> TASK: In the listing below, print exactly the lines from the first through the one that contains "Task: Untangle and".

--- START ---

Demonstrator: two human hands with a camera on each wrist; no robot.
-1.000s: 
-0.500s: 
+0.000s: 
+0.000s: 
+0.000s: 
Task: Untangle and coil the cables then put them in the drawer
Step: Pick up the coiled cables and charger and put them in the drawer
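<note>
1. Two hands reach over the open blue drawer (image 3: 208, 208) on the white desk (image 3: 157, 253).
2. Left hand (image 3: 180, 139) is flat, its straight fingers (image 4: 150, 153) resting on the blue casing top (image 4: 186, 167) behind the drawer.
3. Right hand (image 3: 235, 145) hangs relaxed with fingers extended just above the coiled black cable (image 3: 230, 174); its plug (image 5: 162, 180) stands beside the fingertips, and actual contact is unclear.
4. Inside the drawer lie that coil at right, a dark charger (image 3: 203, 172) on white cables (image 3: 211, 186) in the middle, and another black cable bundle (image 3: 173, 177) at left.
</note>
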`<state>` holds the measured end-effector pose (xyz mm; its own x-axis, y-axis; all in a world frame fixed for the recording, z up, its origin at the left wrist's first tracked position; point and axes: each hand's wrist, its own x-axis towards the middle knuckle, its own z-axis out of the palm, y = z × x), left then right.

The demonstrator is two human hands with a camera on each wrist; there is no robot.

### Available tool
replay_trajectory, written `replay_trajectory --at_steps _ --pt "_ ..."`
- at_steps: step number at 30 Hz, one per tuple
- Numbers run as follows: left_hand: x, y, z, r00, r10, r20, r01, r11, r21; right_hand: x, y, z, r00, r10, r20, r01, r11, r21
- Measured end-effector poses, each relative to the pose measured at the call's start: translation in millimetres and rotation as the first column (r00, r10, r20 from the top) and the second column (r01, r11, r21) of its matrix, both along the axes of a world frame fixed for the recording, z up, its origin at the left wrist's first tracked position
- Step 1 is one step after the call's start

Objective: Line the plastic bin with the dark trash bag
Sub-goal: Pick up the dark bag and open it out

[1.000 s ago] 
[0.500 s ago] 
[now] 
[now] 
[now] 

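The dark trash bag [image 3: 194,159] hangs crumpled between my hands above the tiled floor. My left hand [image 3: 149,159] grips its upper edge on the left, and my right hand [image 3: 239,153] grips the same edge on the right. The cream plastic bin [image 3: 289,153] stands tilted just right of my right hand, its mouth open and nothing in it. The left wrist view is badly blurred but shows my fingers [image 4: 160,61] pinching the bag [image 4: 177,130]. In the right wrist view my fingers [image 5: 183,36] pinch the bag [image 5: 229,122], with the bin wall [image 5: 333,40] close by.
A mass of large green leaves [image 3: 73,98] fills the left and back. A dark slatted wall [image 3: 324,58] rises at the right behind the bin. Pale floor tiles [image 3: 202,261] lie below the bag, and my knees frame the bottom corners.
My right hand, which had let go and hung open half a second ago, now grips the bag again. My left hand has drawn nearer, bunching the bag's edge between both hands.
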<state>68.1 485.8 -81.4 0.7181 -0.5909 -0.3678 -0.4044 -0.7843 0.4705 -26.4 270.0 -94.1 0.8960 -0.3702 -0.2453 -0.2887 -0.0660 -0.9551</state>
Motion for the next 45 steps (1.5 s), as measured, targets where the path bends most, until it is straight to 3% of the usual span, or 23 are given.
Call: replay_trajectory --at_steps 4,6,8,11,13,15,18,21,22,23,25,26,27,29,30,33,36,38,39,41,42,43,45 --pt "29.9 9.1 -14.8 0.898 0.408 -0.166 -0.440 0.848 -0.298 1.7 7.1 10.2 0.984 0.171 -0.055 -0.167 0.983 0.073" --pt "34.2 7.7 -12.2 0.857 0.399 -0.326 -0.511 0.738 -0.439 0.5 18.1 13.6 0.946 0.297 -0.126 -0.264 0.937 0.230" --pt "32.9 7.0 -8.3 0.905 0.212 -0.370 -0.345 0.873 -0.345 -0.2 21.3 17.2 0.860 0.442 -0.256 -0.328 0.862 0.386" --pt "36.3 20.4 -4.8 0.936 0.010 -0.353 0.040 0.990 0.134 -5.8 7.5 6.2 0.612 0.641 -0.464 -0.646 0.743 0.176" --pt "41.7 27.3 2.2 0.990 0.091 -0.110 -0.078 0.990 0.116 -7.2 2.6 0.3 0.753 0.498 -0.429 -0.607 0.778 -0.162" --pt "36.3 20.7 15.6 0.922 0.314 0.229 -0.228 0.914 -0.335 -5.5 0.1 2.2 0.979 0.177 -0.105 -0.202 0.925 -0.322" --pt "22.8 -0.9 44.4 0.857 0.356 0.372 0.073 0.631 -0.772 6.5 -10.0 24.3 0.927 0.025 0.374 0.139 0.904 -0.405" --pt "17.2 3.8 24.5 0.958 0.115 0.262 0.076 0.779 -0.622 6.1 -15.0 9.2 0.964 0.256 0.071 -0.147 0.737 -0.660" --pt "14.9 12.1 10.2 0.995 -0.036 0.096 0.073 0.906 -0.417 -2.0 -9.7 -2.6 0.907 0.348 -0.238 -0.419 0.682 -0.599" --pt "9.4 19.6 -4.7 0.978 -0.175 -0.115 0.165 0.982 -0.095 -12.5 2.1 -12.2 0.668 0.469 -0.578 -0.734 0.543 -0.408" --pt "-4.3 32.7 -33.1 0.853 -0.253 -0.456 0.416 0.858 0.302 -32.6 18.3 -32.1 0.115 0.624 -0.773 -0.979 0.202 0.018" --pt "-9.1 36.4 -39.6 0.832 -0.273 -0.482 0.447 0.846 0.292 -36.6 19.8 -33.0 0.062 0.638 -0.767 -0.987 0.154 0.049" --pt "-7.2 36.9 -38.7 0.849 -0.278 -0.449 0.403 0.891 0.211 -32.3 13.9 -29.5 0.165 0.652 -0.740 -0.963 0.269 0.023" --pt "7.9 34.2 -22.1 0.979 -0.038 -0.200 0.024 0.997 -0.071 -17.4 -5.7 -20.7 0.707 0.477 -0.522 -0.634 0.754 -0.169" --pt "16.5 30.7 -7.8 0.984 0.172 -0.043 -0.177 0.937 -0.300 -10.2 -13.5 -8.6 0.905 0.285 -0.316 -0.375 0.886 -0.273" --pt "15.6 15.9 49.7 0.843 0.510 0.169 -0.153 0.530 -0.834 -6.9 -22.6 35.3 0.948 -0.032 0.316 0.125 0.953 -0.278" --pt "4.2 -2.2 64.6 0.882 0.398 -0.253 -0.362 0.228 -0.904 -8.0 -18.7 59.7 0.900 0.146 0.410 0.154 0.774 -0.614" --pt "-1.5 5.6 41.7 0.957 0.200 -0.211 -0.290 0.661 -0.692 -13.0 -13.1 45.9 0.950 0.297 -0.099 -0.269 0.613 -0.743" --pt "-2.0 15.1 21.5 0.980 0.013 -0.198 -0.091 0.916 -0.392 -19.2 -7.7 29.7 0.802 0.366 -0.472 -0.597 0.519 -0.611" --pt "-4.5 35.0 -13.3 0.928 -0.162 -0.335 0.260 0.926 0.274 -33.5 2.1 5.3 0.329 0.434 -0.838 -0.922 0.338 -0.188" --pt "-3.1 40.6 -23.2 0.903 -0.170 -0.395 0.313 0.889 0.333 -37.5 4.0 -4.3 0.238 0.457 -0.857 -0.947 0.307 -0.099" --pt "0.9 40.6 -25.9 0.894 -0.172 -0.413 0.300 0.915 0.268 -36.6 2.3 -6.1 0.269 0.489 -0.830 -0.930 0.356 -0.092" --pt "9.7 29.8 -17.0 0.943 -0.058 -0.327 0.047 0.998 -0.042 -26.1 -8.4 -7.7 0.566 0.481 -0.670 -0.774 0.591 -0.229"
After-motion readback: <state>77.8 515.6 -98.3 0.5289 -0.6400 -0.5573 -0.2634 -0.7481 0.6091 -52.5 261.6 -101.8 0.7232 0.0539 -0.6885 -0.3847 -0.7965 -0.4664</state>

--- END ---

> OUTPUT OF THE TASK:
Demonstrator: two human hands with a camera on each wrist; no robot.
-1.000s: 
-0.500s: 
+0.000s: 
+0.000s: 
+0.000s: 
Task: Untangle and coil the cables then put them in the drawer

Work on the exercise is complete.